RomanJ4 Opublikowano 3 Maja 2019 Opublikowano 3 Maja 2019 Tak naprawde jedynie kuchnia wloska wdarla sie szeroko w inne kraje i jedzenie nia inspirowane jemy czesciej jak nam sie wydaje A chińska, turecka(kebaby itp), a nawet coraz popularniejsza u nas (za sprawą coraz łatwiej dostępniejszych w różnych Lidlach produktów- w tym krewetki i inne owoce morza ) iberyjska ? A kuchnia włoska jest nieco przereklamowana(wiedzą to ci co trochę kraj makaroniarzy od Lombardii po Sycylię zjeździli), ale fakt, że nawet najprostsze danie spożywane w miejscu i klimacie jemu miejscowym zupełnie inaczej smakuje niż przeniesione na inny grunt... Tak więc nie licytujmy się gdzie lepiej karmią a dania wykwintniejsze, bo to wszystko jest... względne. I w dużej mierze zależy od nastroju(gości) i okoliczności.... A, że naszej (dobrej) kuchni nie mamy się co wstydzić, to odwiedzający nasz kraj innoziemcy nieraz potwierdzali... (nawet Unia kiedyś oficjalnie strofowała Polskę , że u nas porcje za duże, a w kiełbasie jest za dużo... mięsa! ) Czy Polska to piękny kraj..? Dla Polaków na pewno, zwłaszcza tych którzy w innym kraju długo mieszkając ją z sentymentem zdarzeń, miejsc, i osób wspominają... (słyszałem to kilkanaście lat temu od pewnej spotkanej w którymś hipermarkecie starszej pani, Polki, kilkadziesiąt już lat mieszkającej w Malmö.. ) Tak jak inne kraje dla ich obywateli...

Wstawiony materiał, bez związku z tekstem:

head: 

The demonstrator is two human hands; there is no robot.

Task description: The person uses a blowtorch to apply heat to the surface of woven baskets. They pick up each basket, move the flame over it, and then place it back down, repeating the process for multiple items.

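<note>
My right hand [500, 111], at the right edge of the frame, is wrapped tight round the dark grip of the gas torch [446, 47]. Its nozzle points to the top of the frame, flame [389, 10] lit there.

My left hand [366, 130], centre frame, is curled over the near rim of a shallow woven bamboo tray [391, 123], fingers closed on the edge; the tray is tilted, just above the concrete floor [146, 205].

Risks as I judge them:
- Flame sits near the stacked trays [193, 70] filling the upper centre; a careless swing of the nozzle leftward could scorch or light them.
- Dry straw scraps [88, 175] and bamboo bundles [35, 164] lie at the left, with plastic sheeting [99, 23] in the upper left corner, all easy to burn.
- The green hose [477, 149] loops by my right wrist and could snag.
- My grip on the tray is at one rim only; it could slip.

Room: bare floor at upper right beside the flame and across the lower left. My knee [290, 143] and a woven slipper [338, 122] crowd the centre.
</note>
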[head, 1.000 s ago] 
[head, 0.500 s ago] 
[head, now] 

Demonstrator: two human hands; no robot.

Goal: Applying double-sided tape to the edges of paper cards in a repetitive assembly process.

AndrzejC Opublikowano 3 Maja 2019 Opublikowano 3 Maja 2019 W sumie to nie interesowałem się, ale tak po prawdzie to ta cała Szwecja to taka większa pipidówa jest. Mieszkańców Szwecja razem wzięta ma mniej niż u nas w dwóch, góra trzech województwach ... A jak to Twoje Malmoe jest trzecim miastem co do wielkości Byłem widziałem... Toć u nas Lublin np jest większy. Więc ja raczej jestem pewny, że już niedługo Swennsony na 100% będą przyjeżdżać do nas za robotą . A jakby Polacy chcieli odwet wziąć za POTOP to by tych Swennsonów czapkami przykryli Jarek, ta Twoja Szwecja miała wielkiego fuksa. Wojny nie miała i nikt jej nie zburzył. I szmal na wojnie zrobiła. No i oczywiście te łachudry, bandyci Stalin i Hitler zbytnio tam swoimi łapami nie nie mieszali. Kiedyś ta Twoja piękna Szwecja miała szczęście do polityków... Ale to szczęście jak widać się odwróciło i teraz tą Szwecją większe pacany rządzą jak u nas...Trudno, takich sobie wybraliście . Choć nasi w zasadzie waszym w niczym nie ustępują Nie martw się, zawsze masz gdzie wrócić A.C.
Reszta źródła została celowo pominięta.